• TASK OBJECTIVE:
An exact copy of the lines of the listing below between the "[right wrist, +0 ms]" line and the "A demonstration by" line, both included, is the whole answer; please omit the pictures.

• DATA SHOWN:
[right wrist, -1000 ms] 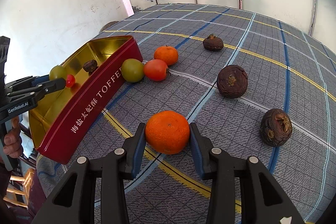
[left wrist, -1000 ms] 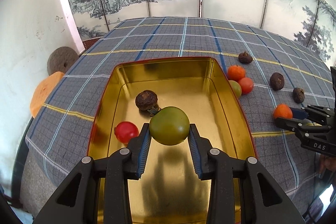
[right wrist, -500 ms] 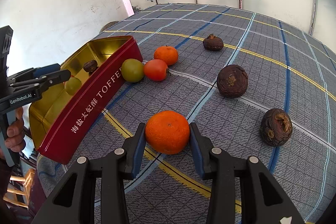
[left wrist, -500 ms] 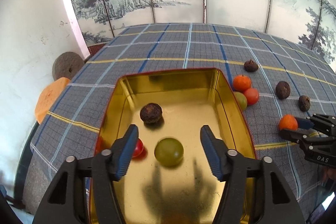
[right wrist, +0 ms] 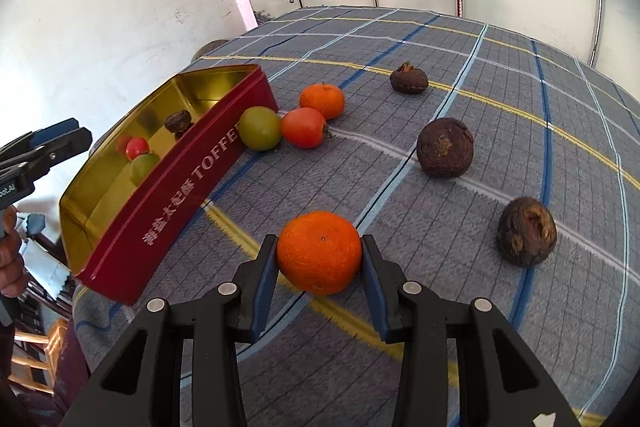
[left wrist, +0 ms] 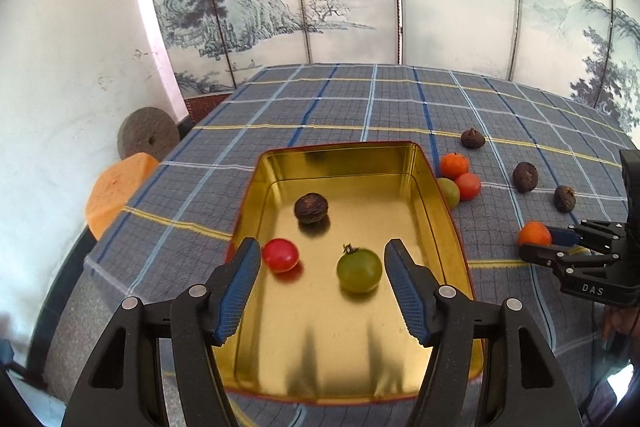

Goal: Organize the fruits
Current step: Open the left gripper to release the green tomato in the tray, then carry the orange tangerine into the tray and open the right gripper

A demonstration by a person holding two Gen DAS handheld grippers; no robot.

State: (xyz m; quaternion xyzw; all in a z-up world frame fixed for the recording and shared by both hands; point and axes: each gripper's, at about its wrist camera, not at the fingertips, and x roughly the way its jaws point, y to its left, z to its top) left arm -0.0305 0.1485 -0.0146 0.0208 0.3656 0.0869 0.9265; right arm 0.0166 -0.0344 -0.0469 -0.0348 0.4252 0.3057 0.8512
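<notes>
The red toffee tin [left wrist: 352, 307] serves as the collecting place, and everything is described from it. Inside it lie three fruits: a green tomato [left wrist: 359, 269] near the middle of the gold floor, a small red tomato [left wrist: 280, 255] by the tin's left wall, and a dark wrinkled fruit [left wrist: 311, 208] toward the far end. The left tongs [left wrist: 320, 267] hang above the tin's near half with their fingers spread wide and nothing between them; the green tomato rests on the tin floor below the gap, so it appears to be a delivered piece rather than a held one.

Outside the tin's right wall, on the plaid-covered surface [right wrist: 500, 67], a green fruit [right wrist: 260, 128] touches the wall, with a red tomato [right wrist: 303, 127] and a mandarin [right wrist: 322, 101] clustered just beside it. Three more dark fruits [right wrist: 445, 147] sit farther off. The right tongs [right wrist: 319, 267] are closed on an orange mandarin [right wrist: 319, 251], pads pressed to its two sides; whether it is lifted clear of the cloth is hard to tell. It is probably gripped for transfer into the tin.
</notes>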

• SOLUTION TO THIS EXERCISE:
[right wrist, +0 ms] 
[left wrist, +0 ms] 

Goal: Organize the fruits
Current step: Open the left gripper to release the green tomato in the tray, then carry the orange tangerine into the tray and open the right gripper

A demonstration by a person holding two Gen DAS handheld grippers; no robot.

What came before is the complete response.